- _To do_
With images removed, return the whole listing exactly as written.

- _Given data_
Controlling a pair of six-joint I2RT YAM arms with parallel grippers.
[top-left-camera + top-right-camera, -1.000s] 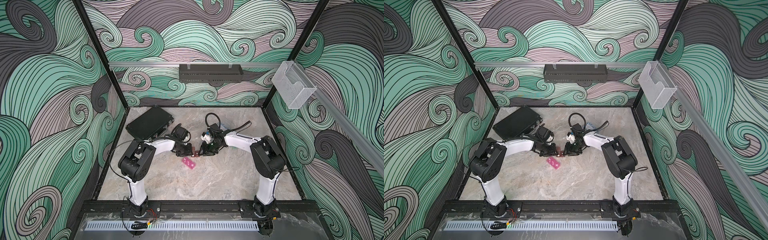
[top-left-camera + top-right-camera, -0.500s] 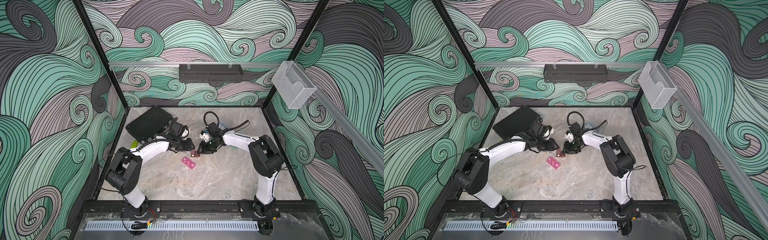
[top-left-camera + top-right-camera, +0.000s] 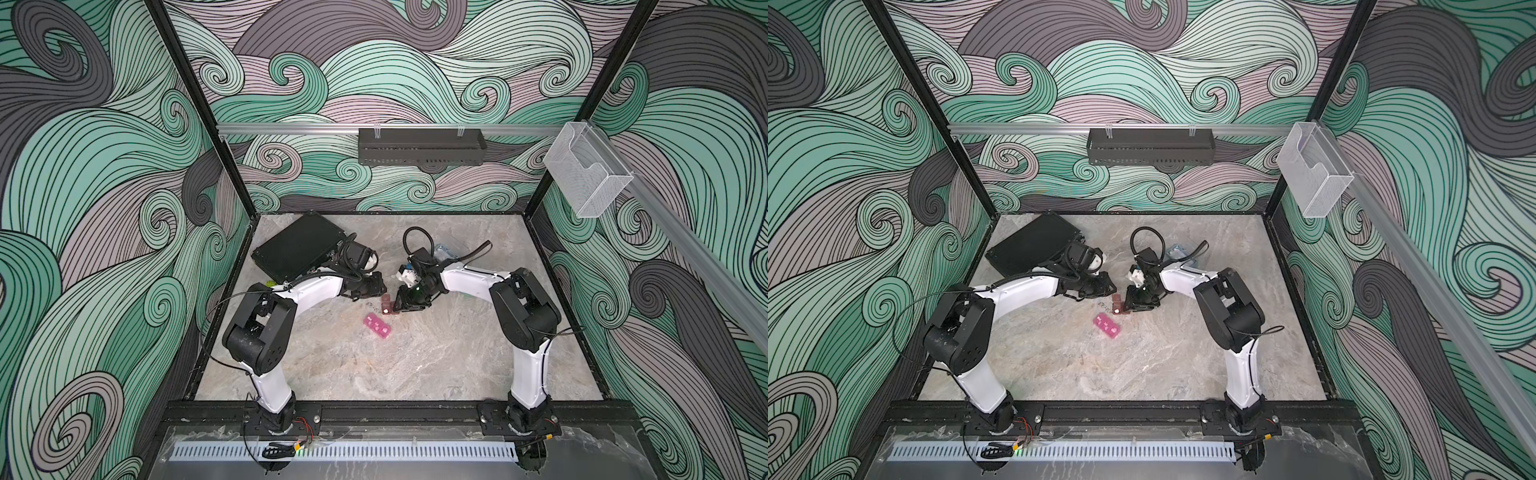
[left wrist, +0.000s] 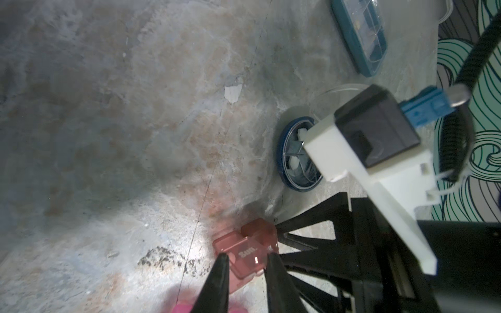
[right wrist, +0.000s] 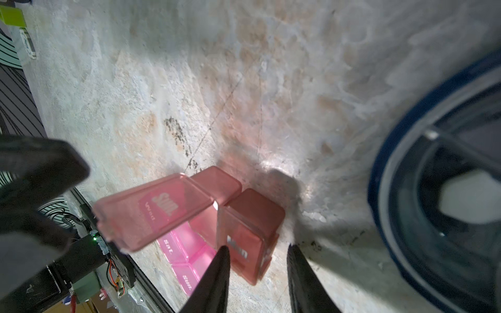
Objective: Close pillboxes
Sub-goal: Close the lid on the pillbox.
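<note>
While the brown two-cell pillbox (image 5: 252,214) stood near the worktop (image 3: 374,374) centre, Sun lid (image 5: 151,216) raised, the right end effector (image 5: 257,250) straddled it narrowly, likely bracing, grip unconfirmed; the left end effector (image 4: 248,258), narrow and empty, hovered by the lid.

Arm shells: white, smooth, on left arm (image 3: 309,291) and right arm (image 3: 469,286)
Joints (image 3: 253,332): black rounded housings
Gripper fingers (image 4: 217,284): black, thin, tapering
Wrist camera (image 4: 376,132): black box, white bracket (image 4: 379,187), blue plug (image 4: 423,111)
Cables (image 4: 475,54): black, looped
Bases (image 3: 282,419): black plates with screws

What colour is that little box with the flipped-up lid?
The pillbox is translucent reddish-brown, clearest in the right wrist view.
</note>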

- _Exercise result_
Controlling a pair of six-joint I2RT YAM arms with parallel grippers.
[top-left-camera + top-right-camera, -1.000s] 
[top-left-camera + top-right-camera, -0.500s] 
[top-left-camera + top-right-camera, +0.000s] 
[left wrist, +0.000s] 
[right wrist, +0.000s] 
Objective: Close pillboxes
Sub-goal: Close the lid on the pillbox.
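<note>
While the brown two-cell pillbox (image 5: 252,214) stood near the worktop (image 3: 374,374) centre, Sun lid (image 5: 151,216) raised, the right end effector (image 5: 257,250) straddled it narrowly, likely bracing, grip unconfirmed; the left end effector (image 4: 248,258), narrow and empty, hovered by the lid.

Arm shells: white, smooth, on left arm (image 3: 309,291) and right arm (image 3: 469,286)
Joints (image 3: 253,332): black rounded housings
Gripper fingers (image 4: 217,284): black, thin, tapering
Wrist camera (image 4: 376,132): black box, white bracket (image 4: 379,187), blue plug (image 4: 423,111)
Cables (image 4: 475,54): black, looped
Bases (image 3: 282,419): black plates with screws

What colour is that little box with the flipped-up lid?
The pillbox is translucent reddish-brown, clearest in the right wrist view.
</note>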

With this, the answer is done.